En route to winning the 2009 NBA title, the Lakers won at least one road game in every playoff series, including two straight in the Finals to beat Orlando.
On Thursday night in Oklahoma City, the Purple and Gold looked every bit the part in controlling the contest … at least until the end of the third quarter, when everything turned the other way as an impressive rally from the Thunder enabled a surprising come-from-behind victory in the first ever playoff game at the Ford Center.
The Lakers had opened the game on a 10-0 run, using a wild-and-crazy home crowd against the Thunder, and left the first half with seven-point lead that remained at eight with 1:59 to go in the third. But then came a quick 8-1 OKC run to close the quarter, cutting L.A.’s lead to just one heading into the fourth quarter.
In the final period, Kobe Bryant went suddenly and unexpectedly cold, missing all but two of his 10 shots as the Thunder rode the wave of momentum created in the third all the way through, winning the fourth 27-21 to win 101-96.
After L.A. had effectively quieted a terrific crowd, the seal was broken for good.
“It was phenominal, man,” said Kevin Durant, who finished with 29 points and 19 rebounds despite struggling with his shooting (8-of-24 FG’s). “I couldn’t hear myself at one point. They kept us in the game.”
The Lakers didn’t make it easy, however, rallying back from a 90-82 deficit behind Derek Fisher’s fourth three, Lamar Odom’s first three and two Ron Artest deep twos to get within two with 1:03 remaining when Pau Gasol hit two free throws. But then Durant drew an off-ball foul on Artest to get to the line, the place Phil Jackson said was the biggest reason the Thunder won the game.
“The key factor was the free throws,” said L.A.’s head coach in describing the Thunder’s 34-12 advantage in attempts. “That has to do with their aggressiveness.”
Jackson also noted L.A.’s struggle to get the ball inside after the first quarter, crediting the Thunder’s ball pressure, as the Lakers hoisted an all-time playoff-high tying 31 3-pointers.
“Too many,” said Pau Gasol, who attempted just 12 shots himself, and Andrew Bynum nine. “We tend to settle.”

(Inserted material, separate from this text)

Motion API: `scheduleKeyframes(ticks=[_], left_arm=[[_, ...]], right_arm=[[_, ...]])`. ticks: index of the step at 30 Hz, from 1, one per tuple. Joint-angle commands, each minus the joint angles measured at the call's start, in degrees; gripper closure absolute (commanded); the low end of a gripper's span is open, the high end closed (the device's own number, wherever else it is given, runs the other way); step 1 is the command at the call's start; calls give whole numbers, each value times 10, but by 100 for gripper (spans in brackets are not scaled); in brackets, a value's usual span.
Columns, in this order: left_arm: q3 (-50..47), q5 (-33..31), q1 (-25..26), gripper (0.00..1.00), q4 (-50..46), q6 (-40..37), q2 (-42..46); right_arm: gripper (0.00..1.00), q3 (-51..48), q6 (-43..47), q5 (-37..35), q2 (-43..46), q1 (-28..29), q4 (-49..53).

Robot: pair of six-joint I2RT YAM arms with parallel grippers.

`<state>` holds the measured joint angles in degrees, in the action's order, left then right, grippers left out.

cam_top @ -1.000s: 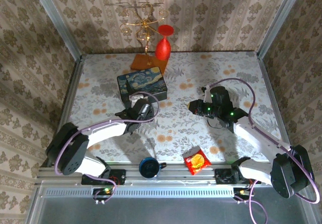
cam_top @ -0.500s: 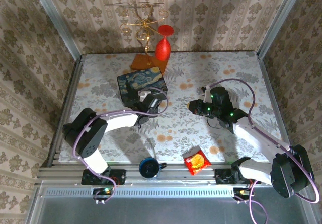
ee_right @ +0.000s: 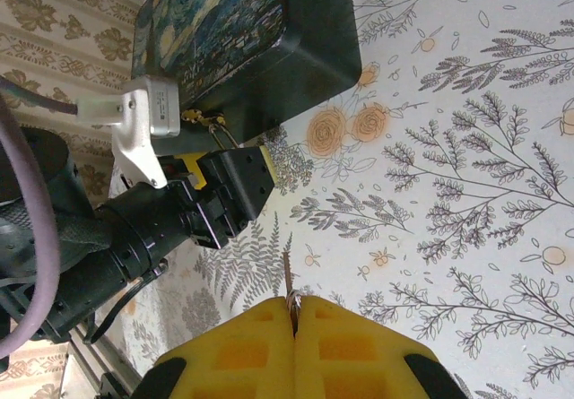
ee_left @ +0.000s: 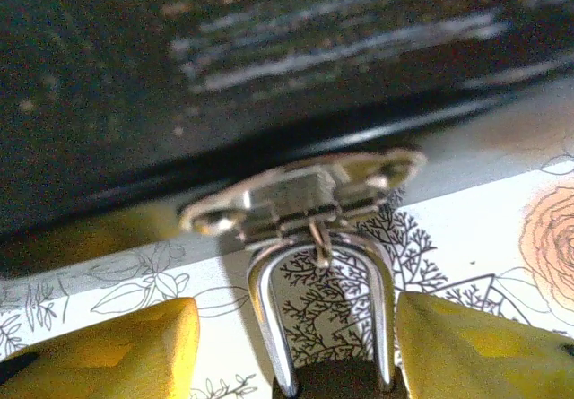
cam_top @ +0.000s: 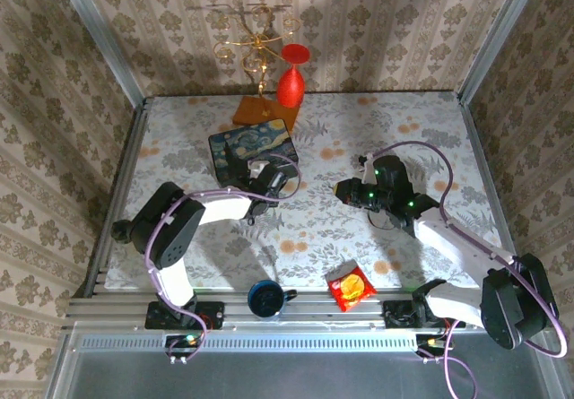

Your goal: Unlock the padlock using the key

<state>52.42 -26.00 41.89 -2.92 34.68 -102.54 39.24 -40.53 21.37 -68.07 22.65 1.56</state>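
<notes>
The padlock (ee_left: 380,327) hangs by its thin silver shackle from the silver clasp (ee_left: 305,197) on the front of the dark-blue painted box (cam_top: 254,148); its body is in shadow at the bottom edge of the left wrist view. My left gripper (ee_left: 296,350) is open, a yellow finger (ee_left: 117,345) on each side of the padlock with a gap to the shackle. My right gripper (ee_right: 294,302) is shut on the key (ee_right: 287,275), whose blade points out toward the left gripper (ee_right: 224,193). From above, the right gripper (cam_top: 343,189) hovers right of the box.
A gold wire stand (cam_top: 256,45) on an orange base and a red goblet (cam_top: 290,81) stand behind the box. A blue cup (cam_top: 265,298) and a red snack packet (cam_top: 350,287) lie near the front rail. Metal posts and patterned walls close the table in.
My left arm has swung forward to the box's front, and its jaws have narrowed around the padlock. The right gripper has barely moved, still shut on the key.
</notes>
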Motion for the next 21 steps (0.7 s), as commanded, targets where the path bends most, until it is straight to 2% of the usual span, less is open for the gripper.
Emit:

For the Thunder, Russell Westbrook scored 27 points, highlighted by a big one-handed dunk that started the late third quarter run and 3-pointer with 3:02 to play (despite his 22 percent 3-point percentage), and James Harden added 18 points off the bench after failing to score in limited minutes in Los Angeles.
“I thought that was a good team win,” said Scott Brooks. “Everybody chipped in, made plays that helped us win the game.”
Gasol had a 17-point, 15-rebound double-double for the Lakers, Derek Fisher added 17 points including 4-of-5 3-pointers and Andrew Bynum scored 13 points with seven boards in the loss.
The Lakers will try and bounce back on Saturday evening, but until then, your numbers:
1 Of 10 shots made by Kobe Bryant in an uncharacteristic fourth quarter. He led the Lakers with 24 points and eight assists, but took 29 shots.
3 Blocked shots for the Thunder a game after swatting 17 shots in L.A.; OKC instead grabbed 14 offensive boards after getting just seven in Game 2.
19 Rebounds for Kevin Durant, helping to make up for a slow shooting night (4-of-17 through three quarters, 8-of-24 overall).
22 More free throws attempted by the Thunder than the Lakers (34-12), which Phil Jackson said was the biggest reason for L.A.’s loss (crediting OKC’s aggressiveness).
31 Three-pointers hoisted by the Lakers, tying an all-time playoff high. Jackson bemoaned the team’s failure to get the ball inside particularly late in the game.